I’m Pee Shy (which is actually called “Paruresis“).

This is my website and my goal is to overcome my bladder shyness.

I don’t know one other person who has this problem. Hopefully, because of this blog, that will change.

I’d like to open up to you guys and concur this stupid fear of mine. I hate peeing in public bathrooms. I hate myself because I can’t pee. I’m so over feeling this way. I really want to find a cure and a solution to this phobia.

I’ve had this fear for as long as I can remember. It’s been one long humiliating experience that makes me feel less of a man.

I’m not normal. I feel like a freak. I’m 45 and I can’t do the simplest task of peeing in a public bathroom. How crazy is that?

Shy Richard

Anyone without this condition will never understand. You can’t just FORCE yourself to pee. It doesn’t work like that. It’s mental!
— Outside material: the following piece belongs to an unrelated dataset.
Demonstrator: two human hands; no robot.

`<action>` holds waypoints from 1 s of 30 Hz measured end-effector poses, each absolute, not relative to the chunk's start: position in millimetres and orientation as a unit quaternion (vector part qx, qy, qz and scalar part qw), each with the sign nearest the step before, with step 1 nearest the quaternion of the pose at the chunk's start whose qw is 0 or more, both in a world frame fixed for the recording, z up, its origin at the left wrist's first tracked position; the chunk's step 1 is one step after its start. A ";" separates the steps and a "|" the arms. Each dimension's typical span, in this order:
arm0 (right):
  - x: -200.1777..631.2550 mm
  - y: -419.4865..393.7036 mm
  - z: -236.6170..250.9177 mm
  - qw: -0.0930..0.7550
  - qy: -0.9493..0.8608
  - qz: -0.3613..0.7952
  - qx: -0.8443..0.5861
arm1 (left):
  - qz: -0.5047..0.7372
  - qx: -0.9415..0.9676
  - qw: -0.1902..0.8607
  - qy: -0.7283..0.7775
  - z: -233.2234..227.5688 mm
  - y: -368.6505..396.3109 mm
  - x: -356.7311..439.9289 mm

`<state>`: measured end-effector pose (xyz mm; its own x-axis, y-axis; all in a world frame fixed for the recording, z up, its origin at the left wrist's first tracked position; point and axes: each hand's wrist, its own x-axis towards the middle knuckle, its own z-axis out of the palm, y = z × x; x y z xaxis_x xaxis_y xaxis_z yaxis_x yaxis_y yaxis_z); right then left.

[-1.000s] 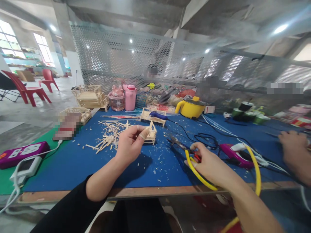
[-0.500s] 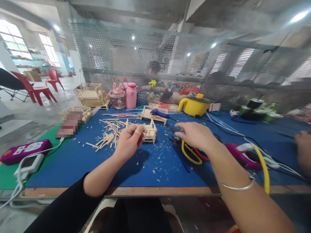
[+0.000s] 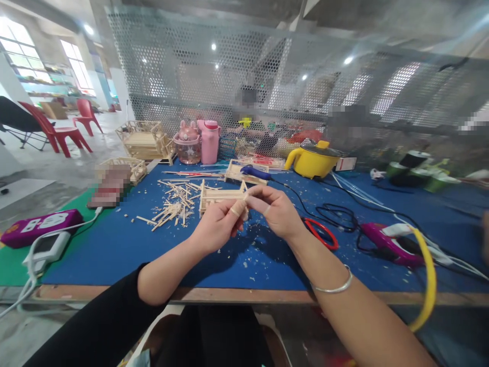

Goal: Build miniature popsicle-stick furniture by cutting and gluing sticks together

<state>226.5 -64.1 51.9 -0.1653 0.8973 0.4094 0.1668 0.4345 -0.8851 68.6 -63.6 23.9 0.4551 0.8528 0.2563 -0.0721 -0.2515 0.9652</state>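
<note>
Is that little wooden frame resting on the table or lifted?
Lifted: both hands, left hand and right hand, hold the wooden frame above the blue table.

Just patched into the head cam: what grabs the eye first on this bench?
Both hands meet at centre: the left hand and right hand hold a small stick frame above the blue mat. Left of it lies a heap of loose sticks. Behind stand a yellow pot and pink bottle; a purple glue gun lies at right.
</note>
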 end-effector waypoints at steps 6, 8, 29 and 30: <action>244.5 -59.7 43.1 0.470 -0.710 0.174 -0.494 | 0.577 0.606 0.442 0.324 38.8 -51.6 57.4; 247.9 -58.2 37.0 0.418 -0.735 0.097 -0.525 | 0.591 0.623 0.384 0.338 55.7 -34.6 52.5; 225.9 -56.8 10.8 0.294 -0.696 -0.113 -0.645 | 0.192 0.919 0.173 0.297 57.8 3.3 60.3; 225.2 -56.9 11.0 0.291 -0.693 -0.114 -0.650 | 0.188 0.920 0.171 0.297 57.9 2.7 61.8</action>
I blame my parents for this shyness. They were hostile towards me and I hated my Father with a passion. All of this will come out in my posts. I have a lot to talk about. I intend to open up and spill the beans. I have to. It’s the only way I’ll get this beast out of me and the only way I’ll find a cure. That’s my ultimate goal. Success!

I’m not going another 45 years with this ailment.

I’d rather die!

If you have the same fears as me, whether it’s more or less, let me know. I’d love to hear from you. I’d love to share your stories in my posts so others can read them, learn that we’re not alone and help each other to a life without fear.

One day at a time.

One bathroom at a time!

I’m Richard, and I will win this battle!

P.S. If anyone notices that the original comments on this blog are all dated Aug. 25th, that’s because I moved servers and had to copy the comments and the posts (Of course, it’s also the date I started writing again after my long hiatus, and it’s also the beginning of my true recovery). The post dates are all correct, but not the comments. They all show August! LOL Oh well, at least I tried. HA! :)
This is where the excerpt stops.